Abschließend widmet sich das Buch höchst verdienstvoll den Studienstrukturen und Berufsaussichten des ur- und frühgeschichtlichen Archäologen (S. 287-310): Hier sind viele wichtige Anmerkungen gemacht, etwa der Umgang mit sogenannten „Paraarchäologien“ oder der Rezeption von Archäologie in den Medien. Hier hätte man sich (siehe oben) eine Auseinandersetzung mit einer fächerübergreifenden Methodenausbildung in den „Archäologien“ gewünscht. Das stärker methodenorientierte Grundstudium in der Bachelorstufe fordert dazu ja geradewegs heraus. Auch fehlt ein Verweis auf das sogenannte Zwei-Fach-Bachelor-Studium, das vielerorts für die Studierenden eine zusätzliche berufliche und fachliche Perspektive eröffnet. Auch zusätzliche Masterqualifikationen wie Geoarchäologie oder Wirtschafts- und Rohstoffarchäologie haben in einem solchen Modell ihre Berechtigung: Sie helfen, breitere Kenntnisse für den jeweils eigenen Weg in das Berufsfeld „Archäologien“ zu erwerben. Denn, es sind immer die persönlichen Nischen und Fähigkeiten, die es jungen Kolleg/innen ermöglichen, ihren eigenen Weg im Fach zu gehen.

Das vorliegende Buch ist als Einführung durchaus zu empfehlen, doch sollten jene, die es benutzen, die besonderen Perspektiven der Autoren berücksichtigen, die den Anspruch dieser Einführung dann doch relativieren.

Anmerkungen:
1 M.K.H. Eggert, Prähistorische Archäologie: Konzepte und Methoden, Tübingen 2001; M. Trachsel, Ur- und Frühgeschichte: Quellen, Methoden, Ziele, Zürich 2008.
2 H.J. Eggers, Einführung in die Vorgeschichte, München 1959.
3 Z.B. B.M. Fagan, Peoples of the Earth. An Introduction to World Prehistory 9, New York 1998.

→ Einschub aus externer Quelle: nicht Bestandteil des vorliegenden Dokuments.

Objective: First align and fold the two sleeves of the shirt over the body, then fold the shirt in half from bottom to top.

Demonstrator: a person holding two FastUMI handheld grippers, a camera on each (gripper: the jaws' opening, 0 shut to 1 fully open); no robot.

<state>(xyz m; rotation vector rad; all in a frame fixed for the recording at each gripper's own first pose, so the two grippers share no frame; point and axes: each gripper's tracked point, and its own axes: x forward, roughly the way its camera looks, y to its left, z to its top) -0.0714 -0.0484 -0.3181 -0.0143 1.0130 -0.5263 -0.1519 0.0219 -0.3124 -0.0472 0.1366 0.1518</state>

4 Z.B. F. Braudel, Geschichte und Sozialwissenschaften. Die longue durée, in: Claudia Honegger (Hrsg.), Schrift und Materie der Geschichte. Vorschläge zu einer systematischen Aneignung historischer Prozesse, Frankfurt am Main 1977, S. 47-85; C. Bartels / C. Küpper-Eichas (eds.), Cultural Heritage and Landscapes in Europe. Landschaften: Kulturelles Erbe in Europa. Proc. Internat. Conf. Bochum 2007.